As I read MArtin Kleppman's paper, I'll distill what I learn here. This might be a little hard to achieve, seing that .md is not (I suppose) very good for mathematical writing. That does not matter anyway. I don't intend to choose any other alternative; this is nt the time for me to learn how to do nathematical writing. So, dear keyboard, bear with me. My limitations are entirely my fault. I syarted reading Marting Kleppman's paper again today. This is perhaps my third time of starting it, and that's not because its not interesting, rather its because Ive had other seemingly momentarily promising things to spend my time on. This time is different, Ill see the end.
A set Zp is a set of Z modulo p if Zp = {0, ..., p-1} or [0:p-1]`
All operations in modulo can be done by either performing each step and reducing modulo or cmputing the entire thing , and then reducing modulo, or even a mixture of these tow. What does matter is that one makes sure that each operation is operating on numbers with the same charactersistics at every step, whether reduced or not. More on this later
Groups have three properties that make them groups:
- Closure
- Commutavitity
- An Identity element
- Inverse Elements
How this works:
I am bob, I need to allow people to be able to encrypt messages for me, which only I can decrypt, how do I achieve this? How do I produce a key they can use and such that they can communicate with me even when there is an eavesdropper?

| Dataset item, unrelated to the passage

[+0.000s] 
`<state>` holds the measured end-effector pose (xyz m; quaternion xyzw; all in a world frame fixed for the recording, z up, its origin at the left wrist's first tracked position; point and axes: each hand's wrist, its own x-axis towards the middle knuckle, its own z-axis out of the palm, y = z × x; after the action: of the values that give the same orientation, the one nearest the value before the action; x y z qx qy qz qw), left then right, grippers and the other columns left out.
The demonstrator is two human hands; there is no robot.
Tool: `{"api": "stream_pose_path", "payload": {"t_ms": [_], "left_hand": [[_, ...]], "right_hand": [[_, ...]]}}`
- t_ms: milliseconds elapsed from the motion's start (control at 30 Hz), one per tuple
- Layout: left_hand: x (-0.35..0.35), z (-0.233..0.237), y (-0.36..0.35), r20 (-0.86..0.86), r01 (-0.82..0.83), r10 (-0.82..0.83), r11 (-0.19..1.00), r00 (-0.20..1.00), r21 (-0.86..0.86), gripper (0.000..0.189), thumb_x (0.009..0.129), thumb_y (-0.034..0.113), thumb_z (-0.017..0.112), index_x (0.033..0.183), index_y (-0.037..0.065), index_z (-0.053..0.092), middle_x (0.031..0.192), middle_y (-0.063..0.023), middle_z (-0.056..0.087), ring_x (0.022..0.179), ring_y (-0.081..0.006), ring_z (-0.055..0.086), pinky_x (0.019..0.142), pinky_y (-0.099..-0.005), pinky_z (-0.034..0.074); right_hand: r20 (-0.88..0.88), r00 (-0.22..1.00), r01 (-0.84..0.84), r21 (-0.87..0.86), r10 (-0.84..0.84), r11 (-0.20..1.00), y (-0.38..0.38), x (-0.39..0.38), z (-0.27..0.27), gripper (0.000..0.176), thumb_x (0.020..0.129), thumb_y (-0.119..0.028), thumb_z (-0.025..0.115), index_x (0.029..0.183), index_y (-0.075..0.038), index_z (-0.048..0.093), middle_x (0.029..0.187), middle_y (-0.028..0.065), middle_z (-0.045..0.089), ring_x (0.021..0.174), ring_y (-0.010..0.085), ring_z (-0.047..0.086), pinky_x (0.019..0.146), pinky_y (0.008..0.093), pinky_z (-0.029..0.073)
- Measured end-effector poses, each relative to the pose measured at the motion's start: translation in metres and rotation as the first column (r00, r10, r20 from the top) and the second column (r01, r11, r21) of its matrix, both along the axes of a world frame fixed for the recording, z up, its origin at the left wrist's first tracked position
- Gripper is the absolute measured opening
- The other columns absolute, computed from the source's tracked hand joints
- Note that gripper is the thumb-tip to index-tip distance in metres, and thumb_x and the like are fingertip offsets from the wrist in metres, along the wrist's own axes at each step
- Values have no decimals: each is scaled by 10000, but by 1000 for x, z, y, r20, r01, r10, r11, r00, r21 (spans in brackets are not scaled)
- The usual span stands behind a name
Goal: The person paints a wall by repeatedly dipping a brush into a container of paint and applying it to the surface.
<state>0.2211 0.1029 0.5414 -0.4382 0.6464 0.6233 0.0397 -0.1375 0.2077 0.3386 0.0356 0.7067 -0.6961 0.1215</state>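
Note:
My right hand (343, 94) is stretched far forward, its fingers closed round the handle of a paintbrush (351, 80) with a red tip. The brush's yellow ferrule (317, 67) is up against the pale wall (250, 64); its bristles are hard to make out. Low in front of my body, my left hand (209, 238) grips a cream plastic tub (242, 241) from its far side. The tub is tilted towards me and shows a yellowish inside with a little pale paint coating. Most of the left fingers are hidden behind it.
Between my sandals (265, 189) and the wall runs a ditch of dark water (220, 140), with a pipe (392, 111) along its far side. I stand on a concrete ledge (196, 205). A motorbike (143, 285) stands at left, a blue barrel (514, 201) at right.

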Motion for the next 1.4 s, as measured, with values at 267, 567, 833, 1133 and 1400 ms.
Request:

Groups come in here. Groups have order, which simply means how many members are in a group. Of particular interest to us are prime-ordered groups.
So, I pick a g, which is a group member, a popular one, selected for reasons I'll later discover in the paper, this g is usally called a generator, and for every group in popular use, it is specified and generally agreed upon. With this g and a totally random integer j whose selection is beyond the scope of this subject. The j becomes my private key which nobody is to know other than me. I take this g and perform the * operator of my prime-order group and apply it j times, the result is = g^j. That g^j is my public key. I publish the public key for everyone in the world to know under aninsecure channel. The only guarantee I need is that no one can modify the key in transit. They can see it all they want. Now that I have done that. Alice, who wants to communicate with me takes my g^j and computes a (g^j)^k, in the same fashion as i computed the other one, i.e. applying th operator on g^j k times. She takes the result and use ses it as cipher to encrypt her message to me. She appends one other thing that I need: her computation of g^k. I would need that too, she does not encrypt that, she only appends it to the message. The message is sent over the network, TCP perhaps. On reaching my side, I take the g^k that is appended to the message and compute (g^k)^j since I have my j. The result is same as (g^k)^k that was used to encrypt talice's message. I'm done.
Why does this work?
This works simply if there is a guarantee that anybody, malicioues or otherwise, who knows g (because its a convemtion, sort of), g^k(because they were eavesdropping), g^j (because I published it openly), cannot armed with the combination of these three numbers be reasonably able to compute with some algorithm other that gruesome brute force, the value of either (g^j)^k or (g^k)^k which are the same because of associativity.